18. Certes, la prédication apostolique s'adressait normalement à des adultes,
et les premiers baptisés furent des hommes convertis à la foi chrétienne. Comme
ces faits sont rapportés par le Nouveau Testament, cela peut engendrer l'opinion
qu'on n'y considère que la foi des adultes. Cependant, on l'a rappelé plus haut,
la pratique du baptême des enfants s'appuie sur une tradition immémoriale,
d'origine apostolique, dont la valeur ne peut être écartée ; et, de plus, le
baptême n'est jamais administré sans la foi : pour les enfants, il s'agit de la
foi de l'Église.
D'autre part, selon la doctrine du Concile de Trente sur les sacrements, le
baptême n'est pas un pur signe de la foi; il en est aussi la cause (29). Il
opère dans le baptisé " l'illumination intérieure ". La Liturgie byzantine l'appelle
" sacrement de l'illumination ", ou même simplement " illumination ", c'est-à-dire
foi reçue, envahissant l'âme pour que tombe, devant la splendeur du Christ, le
voile de l'aveuglement (30).
Baptême et appropriation personnelle
de la grâce
19. On dit encore que toute grâce, puisqu'elle s'adresse à une personne, doit
être consciemment accueillie et faite sienne par celui qui la reçoit, ce dont le
petit enfant est bien incapable.
20. En réalité, l'enfant est une personne bien avant qu'il soit en mesure de
le manifester par des actes de conscience et de liberté, et comme tel, il peut
déjà devenir par le sacrement de baptême fils de Dieu et cohéritier du Christ.

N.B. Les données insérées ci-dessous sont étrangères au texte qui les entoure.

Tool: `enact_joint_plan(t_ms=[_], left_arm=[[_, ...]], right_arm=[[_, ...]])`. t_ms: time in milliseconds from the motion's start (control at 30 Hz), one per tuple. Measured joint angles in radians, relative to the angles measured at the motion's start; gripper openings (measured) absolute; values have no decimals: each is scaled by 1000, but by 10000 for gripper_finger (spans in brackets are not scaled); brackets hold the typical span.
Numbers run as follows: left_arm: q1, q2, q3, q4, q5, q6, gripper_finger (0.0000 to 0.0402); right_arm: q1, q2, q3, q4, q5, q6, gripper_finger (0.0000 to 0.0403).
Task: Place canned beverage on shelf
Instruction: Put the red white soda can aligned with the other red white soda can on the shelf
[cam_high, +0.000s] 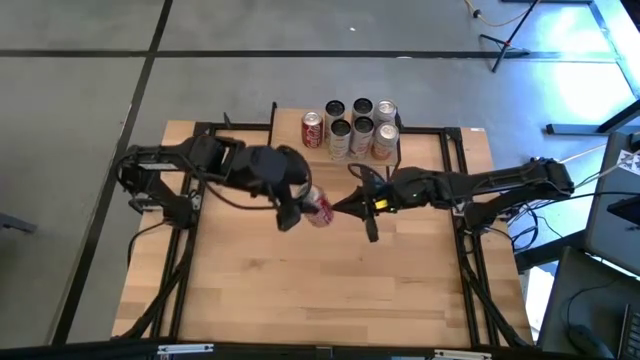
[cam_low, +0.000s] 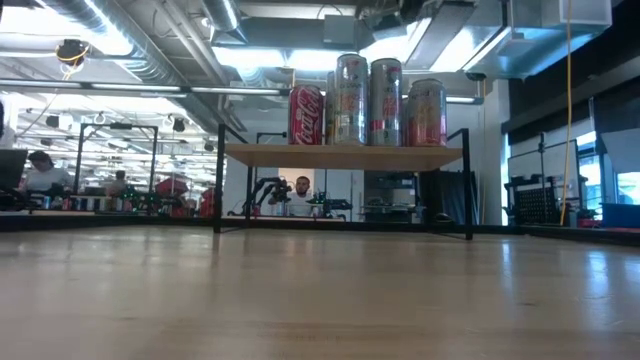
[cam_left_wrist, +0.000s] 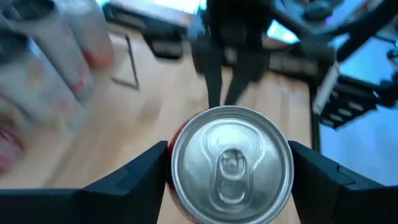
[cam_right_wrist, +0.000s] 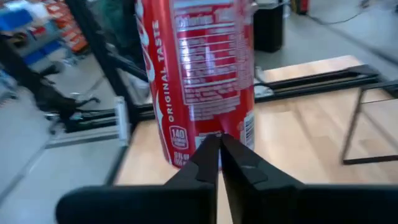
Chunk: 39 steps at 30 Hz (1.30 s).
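Left gripper (cam_high: 312, 208) clamps the red can (cam_high: 320, 209) mid-table; right gripper (cam_high: 340, 207), pinched together, faces it.

Grey concrete floor (cam_high: 90, 100) surrounds the wooden tabletop (cam_high: 320, 280), crossed by dark seams; a black tripod stand (cam_high: 505, 42) sits at about one o'clock from the tabletop, where bluish light washes the floor; in the low view, silver ceiling ducts (cam_low: 120, 45) run overhead beside bright strip lights (cam_low: 270, 58); a yellow cable (cam_low: 571, 110) hangs at three o'clock; people sit at distant workbenches (cam_low: 100, 200) around nine o'clock.
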Motion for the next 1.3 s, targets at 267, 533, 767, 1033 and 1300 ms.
enact_joint_plan(t_ms=[267, 533, 767, 1033, 1300], left_arm=[[127, 0, 1, 52, -17, 164, 241], [293, -1, -94, 7, -19, 428, 241], [465, -18, -301, 199, 160, 599, 239], [614, -34, -409, 367, 343, 691, 238], [695, -33, -470, 426, 440, 703, 238]], right_arm=[[-24, 14, 0, -14, 138, -32, 4], [-54, -62, 0, -181, 205, -48, 3], [-52, -79, 0, -264, 255, -2, 3], [-52, -79, 0, -266, 261, 59, 3], [-52, -79, 0, -266, 288, 107, 3]])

Sa conscience et sa liberté pourront ensuite, dès leur éveil, disposer des
énergies déposées dans son âme par la grâce baptismale.
Baptême et liberté de l'enfant
21. On objecte aussi au baptême des petits enfants qu'il constituerait une
atteinte à leur liberté. Ce serait contraire à leur dignité de personne que de
leur imposer pour l'avenir des obligations religieuses que, plus tard peut-être,
ils seront amenés à récuser. Mieux vaudrait ne conférer le sacrement qu'à l'âge
où l'engagement libre est devenu possible. En attendant, parents et éducateurs
devraient se tenir sur la réserve, et s'abstenir de toute pression.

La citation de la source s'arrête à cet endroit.